I say: Hooray. And I expected the same reaction from my mother. But Mom, who has only read the first ten pages or so, actually said: “I’m sure that’s lovely, dear.” You have to imagine the “Mom” tone. Maybe you’ve used it a time or two yourself. Or perhaps, you’ve heard it. I’m thinking all daughters have.

Turns out, Mom is unhappy with Face Time.

To be sure: Mom is terrific. She’s almost 80, and is absolutely beautiful. An artist, a reader, a wonderful intellect. (She doesn’t have a computer, so she’s not reading this.) I’m her oldest daughter, and any psychologist will tell you that can cause some friction.

So anyway. Why is Mom mad? She thinks I’ve “used her for art.”
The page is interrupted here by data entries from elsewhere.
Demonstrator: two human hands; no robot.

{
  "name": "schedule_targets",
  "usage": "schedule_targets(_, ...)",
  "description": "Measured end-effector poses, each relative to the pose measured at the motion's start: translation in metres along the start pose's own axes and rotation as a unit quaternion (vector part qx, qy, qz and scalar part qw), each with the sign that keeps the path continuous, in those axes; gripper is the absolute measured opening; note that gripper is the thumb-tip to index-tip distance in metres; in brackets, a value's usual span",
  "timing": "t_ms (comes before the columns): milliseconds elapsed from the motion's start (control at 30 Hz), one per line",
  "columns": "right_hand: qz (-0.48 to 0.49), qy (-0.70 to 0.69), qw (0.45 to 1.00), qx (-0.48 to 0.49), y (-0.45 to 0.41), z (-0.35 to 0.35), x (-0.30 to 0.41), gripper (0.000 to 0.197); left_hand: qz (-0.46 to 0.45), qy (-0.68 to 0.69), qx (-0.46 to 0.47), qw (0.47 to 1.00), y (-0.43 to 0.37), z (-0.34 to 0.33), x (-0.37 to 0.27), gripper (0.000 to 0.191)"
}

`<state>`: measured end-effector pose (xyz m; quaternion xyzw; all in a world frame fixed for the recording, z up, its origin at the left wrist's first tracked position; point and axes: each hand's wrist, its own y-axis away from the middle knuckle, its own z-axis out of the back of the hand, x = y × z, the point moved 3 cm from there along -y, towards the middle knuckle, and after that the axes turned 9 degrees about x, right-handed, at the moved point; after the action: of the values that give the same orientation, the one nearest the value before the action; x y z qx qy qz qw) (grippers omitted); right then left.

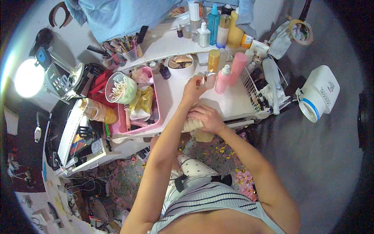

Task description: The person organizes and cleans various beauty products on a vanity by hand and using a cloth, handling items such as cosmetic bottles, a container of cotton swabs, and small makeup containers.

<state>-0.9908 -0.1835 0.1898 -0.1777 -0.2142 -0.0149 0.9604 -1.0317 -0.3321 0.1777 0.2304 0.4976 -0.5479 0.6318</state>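
Note:
My left hand [192,90] has its fingertips around the left side of a small shiny, reflective bottle [209,79] on the white desktop [172,96]. Below it, at the desk's front edge, my right hand [209,117] grips a folded beige cloth [193,125], part of which hangs over the edge. Just right of the shiny bottle stand a pink spray bottle [222,81] and a taller pink bottle [238,65]. A gold-capped bottle [213,60] rises behind it. My right palm hides part of the cloth.
On the left, a pink basket [157,117] holds packets and a tub of cotton swabs [121,87]. A white bowl of sponges [180,70] stands behind my hands. Several bottles crowd the raised shelf [163,44]. At right are a white wire basket [252,92] and a white device [318,93].

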Motion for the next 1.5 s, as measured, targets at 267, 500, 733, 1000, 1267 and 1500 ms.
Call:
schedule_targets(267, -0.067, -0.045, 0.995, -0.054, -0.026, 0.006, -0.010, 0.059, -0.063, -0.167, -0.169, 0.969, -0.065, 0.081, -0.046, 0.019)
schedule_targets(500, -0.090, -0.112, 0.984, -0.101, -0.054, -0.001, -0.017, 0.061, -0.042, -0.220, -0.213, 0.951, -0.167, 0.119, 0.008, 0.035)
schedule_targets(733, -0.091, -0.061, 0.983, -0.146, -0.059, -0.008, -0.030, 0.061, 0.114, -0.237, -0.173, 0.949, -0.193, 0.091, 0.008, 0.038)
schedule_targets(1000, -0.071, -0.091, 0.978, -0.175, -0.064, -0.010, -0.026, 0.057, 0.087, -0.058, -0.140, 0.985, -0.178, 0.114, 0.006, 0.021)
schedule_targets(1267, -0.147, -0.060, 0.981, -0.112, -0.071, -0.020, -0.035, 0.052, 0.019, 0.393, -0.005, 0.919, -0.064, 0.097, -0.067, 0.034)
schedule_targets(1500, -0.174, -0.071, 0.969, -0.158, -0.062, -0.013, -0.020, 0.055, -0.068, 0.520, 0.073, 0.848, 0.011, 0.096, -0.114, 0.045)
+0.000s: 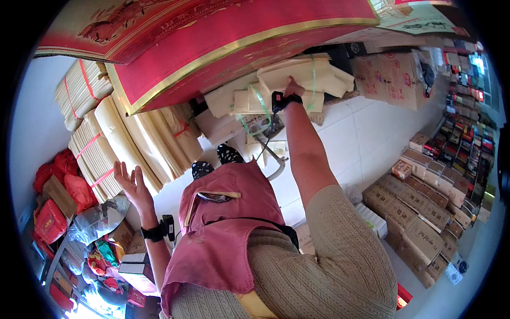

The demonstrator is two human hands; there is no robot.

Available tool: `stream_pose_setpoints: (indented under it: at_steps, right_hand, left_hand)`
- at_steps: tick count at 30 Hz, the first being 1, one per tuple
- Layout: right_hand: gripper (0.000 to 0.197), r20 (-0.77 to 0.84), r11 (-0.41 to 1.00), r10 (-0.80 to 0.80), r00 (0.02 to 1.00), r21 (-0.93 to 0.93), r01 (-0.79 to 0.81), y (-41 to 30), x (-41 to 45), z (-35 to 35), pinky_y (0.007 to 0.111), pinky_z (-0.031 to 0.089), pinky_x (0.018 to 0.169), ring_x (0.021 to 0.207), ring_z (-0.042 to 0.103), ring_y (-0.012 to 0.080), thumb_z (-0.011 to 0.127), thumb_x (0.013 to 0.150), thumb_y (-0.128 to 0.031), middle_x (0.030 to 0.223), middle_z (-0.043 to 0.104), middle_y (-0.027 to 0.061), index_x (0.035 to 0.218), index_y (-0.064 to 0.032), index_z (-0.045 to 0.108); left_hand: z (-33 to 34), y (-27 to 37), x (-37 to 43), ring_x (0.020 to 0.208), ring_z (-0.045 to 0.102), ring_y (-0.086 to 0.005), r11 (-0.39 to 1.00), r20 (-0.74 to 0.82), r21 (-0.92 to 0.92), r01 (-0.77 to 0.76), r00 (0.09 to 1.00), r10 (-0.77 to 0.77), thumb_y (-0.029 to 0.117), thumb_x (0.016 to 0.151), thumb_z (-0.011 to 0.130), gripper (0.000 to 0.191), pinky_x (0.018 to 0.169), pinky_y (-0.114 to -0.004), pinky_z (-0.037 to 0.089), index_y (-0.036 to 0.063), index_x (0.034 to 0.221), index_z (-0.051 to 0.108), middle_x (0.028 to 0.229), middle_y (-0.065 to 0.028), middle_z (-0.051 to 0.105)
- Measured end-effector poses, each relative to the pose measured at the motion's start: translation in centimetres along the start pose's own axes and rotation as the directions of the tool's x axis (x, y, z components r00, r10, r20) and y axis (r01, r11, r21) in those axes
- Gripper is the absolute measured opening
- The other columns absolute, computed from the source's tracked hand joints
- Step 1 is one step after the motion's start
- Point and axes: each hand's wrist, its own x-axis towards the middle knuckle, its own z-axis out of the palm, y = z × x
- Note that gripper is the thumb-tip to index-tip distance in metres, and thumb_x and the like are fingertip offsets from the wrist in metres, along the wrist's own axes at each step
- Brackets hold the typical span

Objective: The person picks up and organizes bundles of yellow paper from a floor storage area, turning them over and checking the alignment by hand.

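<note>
My right hand point(294, 87) reaches forward and rests at a stack of folded tan paper point(297, 73), its fingers partly hidden, so its grip cannot be told. Loose green plastic strapping point(261, 99) hangs around and beside the paper. My left hand point(137, 187) is raised at the left with its fingers apart, holding nothing. Near it stand bundles of brown paper point(89, 153) tied with red strapping. Each wrist wears a black band with a small device.
A large red carton point(239, 36) with gold edging spans the top. A cardboard box point(392, 75) stands at the right, with stacked cartons point(410, 215) beyond the tiled floor. A metal leg point(277, 159) is near my feet. Plastic bags point(97, 219) lie at left.
</note>
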Motion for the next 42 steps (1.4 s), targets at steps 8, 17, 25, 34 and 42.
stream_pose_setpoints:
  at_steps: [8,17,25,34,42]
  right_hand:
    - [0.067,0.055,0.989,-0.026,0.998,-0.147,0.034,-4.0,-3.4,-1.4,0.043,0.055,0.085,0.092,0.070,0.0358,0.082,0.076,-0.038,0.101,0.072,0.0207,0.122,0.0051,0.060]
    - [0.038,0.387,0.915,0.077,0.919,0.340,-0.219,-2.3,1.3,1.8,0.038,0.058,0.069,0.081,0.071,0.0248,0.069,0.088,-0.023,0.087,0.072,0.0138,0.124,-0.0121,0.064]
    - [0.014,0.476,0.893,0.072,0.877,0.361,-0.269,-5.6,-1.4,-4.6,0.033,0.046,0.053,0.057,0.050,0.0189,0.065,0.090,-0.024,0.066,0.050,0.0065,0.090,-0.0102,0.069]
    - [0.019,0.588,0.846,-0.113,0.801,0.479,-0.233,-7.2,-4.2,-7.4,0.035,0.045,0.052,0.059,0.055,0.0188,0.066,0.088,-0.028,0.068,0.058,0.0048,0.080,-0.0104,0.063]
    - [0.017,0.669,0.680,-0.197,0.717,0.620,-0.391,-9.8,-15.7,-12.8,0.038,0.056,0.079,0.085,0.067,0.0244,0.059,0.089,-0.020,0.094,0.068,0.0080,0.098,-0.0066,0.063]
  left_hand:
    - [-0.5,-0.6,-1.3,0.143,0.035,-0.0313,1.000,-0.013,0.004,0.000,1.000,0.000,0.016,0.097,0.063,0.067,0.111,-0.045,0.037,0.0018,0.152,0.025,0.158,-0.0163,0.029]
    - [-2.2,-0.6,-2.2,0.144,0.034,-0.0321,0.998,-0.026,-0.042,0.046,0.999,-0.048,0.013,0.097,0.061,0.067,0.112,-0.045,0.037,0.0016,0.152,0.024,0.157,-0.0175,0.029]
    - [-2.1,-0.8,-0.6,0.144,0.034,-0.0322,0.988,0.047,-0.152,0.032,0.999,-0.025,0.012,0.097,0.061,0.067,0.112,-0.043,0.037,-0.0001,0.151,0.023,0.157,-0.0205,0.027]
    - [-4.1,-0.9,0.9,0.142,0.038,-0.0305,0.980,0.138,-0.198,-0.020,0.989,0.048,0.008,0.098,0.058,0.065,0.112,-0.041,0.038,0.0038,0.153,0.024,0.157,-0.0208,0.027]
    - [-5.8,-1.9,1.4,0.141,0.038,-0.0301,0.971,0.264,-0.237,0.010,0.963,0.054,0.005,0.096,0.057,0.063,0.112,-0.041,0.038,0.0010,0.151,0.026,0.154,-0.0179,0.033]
It’s true: Charlie McNally’s mother in Face Time is a bit—persnickety. She’s opinionated. She thinks, for instance, that Charlotte might want to give up her very successful 20-year TV career to marry some tycoon and become a tycoon wife. No matter that Charlie is happy with the personal life (pretty happy, at least, for a 46-year-old single woman who is married to her job) and happy with her professional life (pretty happy, at least, even though she’s fearful she’s going to be replaced by someone younger).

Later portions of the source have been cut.